A towering iteration of Arte Povera artist Michelangelo Pistoletto’s Venus of the Rags that had not too long ago been put in in Naples’s Piazza del Municipio was destroyed by hearth early on the morning of July 12. Arson is suspected. The sculpture, which depicts the titular Roman goddess of affection and fertility solid in plaster and standing earlier than an enormous pile of rags, was publicly unveiled simply two weeks in the past, on June 28. One in all Pistoletto’s most well-known works, it was initially created in 1967; a cement Venus bought from a backyard retailer starred in that iteration. A number of different variations of the sculpture stay on show in museums scattered throughout the globe. Impressed by Danish sculptor Bertel Thorvaldsen’s 1813–16 Venus with Apple, the set up is supposed to evoke the dichotomy between everlasting magnificence, as embodied by Venus, and the consumerist decline of contemporary society, represented by the heaped rags.

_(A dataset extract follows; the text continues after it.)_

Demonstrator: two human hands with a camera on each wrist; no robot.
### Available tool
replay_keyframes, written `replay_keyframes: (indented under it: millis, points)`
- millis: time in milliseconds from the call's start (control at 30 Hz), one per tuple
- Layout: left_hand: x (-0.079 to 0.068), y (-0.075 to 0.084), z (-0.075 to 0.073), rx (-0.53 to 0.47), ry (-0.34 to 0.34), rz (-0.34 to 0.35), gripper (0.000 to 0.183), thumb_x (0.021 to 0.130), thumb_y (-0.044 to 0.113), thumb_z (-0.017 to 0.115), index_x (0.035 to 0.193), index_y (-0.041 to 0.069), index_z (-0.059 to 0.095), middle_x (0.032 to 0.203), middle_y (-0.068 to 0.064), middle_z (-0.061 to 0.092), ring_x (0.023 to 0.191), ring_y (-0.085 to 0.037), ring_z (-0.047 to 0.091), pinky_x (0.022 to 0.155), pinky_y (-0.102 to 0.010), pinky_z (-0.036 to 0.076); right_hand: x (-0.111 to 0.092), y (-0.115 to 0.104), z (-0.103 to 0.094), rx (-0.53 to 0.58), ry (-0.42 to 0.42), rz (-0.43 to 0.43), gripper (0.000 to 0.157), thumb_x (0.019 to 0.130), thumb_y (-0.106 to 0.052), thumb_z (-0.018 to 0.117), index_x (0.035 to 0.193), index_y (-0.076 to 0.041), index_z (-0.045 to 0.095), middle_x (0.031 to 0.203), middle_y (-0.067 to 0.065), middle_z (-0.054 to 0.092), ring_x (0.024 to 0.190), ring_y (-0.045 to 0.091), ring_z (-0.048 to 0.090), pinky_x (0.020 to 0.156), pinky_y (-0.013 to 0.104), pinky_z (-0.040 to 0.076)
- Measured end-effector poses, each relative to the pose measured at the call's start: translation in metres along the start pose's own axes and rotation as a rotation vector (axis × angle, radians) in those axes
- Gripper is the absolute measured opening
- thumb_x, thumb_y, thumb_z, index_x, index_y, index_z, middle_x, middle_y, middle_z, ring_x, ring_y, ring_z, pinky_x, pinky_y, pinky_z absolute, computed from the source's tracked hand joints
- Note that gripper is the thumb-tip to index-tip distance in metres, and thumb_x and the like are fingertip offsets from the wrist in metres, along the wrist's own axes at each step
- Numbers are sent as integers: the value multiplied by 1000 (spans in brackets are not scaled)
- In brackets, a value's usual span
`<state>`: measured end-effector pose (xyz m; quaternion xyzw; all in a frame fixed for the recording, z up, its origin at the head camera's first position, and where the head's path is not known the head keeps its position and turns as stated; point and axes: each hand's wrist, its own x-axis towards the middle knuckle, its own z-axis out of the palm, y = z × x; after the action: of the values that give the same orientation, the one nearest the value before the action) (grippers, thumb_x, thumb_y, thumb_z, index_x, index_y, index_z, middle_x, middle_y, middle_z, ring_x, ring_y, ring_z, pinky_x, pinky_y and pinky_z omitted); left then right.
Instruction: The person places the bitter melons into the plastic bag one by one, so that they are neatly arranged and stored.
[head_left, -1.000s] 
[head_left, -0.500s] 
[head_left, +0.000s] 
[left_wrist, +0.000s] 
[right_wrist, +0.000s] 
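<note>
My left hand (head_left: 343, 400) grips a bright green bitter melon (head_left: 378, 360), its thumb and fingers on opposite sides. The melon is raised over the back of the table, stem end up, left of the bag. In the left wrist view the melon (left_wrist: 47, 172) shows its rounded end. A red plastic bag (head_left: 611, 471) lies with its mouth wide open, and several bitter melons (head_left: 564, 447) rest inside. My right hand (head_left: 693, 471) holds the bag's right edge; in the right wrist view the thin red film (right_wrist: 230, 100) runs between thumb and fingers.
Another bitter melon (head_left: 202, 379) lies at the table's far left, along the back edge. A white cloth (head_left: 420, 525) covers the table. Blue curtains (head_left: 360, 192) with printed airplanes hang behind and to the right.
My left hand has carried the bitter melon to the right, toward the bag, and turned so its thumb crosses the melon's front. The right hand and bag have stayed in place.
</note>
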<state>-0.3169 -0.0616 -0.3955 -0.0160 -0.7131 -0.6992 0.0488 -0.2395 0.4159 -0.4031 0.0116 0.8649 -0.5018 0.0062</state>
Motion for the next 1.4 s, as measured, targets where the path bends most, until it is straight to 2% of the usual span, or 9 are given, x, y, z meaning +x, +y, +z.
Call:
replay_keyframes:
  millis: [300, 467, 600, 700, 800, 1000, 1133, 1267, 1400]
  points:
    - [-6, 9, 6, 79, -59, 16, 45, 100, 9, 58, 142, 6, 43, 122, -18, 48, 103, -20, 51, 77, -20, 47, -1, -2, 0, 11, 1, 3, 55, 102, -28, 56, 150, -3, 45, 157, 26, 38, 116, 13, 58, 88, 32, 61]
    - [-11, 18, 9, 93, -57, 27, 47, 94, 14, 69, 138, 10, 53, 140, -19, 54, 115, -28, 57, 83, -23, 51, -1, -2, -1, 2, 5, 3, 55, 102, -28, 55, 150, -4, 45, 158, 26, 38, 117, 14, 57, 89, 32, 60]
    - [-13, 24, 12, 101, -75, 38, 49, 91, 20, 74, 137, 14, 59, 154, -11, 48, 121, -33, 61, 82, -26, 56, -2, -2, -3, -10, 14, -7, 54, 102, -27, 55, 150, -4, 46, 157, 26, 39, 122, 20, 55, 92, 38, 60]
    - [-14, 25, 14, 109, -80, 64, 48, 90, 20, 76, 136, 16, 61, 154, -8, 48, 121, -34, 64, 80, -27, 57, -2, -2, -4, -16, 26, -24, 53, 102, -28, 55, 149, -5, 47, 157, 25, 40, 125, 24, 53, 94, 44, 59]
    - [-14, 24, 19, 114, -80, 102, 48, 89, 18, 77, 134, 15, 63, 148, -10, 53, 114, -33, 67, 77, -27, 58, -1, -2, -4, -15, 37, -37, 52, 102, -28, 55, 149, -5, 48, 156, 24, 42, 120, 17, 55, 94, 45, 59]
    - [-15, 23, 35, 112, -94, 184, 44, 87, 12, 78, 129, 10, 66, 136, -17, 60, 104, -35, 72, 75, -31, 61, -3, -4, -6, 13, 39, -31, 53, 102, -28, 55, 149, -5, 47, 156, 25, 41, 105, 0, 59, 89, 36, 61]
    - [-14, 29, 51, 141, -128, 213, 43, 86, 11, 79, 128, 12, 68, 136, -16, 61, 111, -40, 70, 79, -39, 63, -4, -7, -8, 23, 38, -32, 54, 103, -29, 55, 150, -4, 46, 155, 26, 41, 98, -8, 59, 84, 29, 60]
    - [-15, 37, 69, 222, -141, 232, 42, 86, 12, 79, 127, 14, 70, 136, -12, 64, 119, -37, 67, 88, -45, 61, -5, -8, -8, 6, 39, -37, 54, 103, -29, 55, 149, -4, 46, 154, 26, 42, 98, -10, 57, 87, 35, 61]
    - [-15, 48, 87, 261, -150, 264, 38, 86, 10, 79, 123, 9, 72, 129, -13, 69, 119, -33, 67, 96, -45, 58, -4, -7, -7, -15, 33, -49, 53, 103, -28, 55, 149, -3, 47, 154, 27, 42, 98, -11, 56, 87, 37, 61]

Addressing reporters earlier than the work’s smoldering ruins, Naples mayor Gaetano Manfredi acknowledged that the town’s police had been investigating the conflagration as an act of vandalism and introduced that the set up could be remade. A crowdfunding marketing campaign to pay for the reconstruction is already underway.

“It’s a work that requires regeneration, on the need to discover a steadiness and concord between two minds which can be represented on the one hand by magnificence, and on the opposite by consummate consumerism, a catastrophe,’’ the ninety-year-old Pistoletto advised Italian every day newspaper Corriere della Sera. “The world goes up in flames anyway. The identical spirits which can be waging warfare are those that set the Venus on hearth.”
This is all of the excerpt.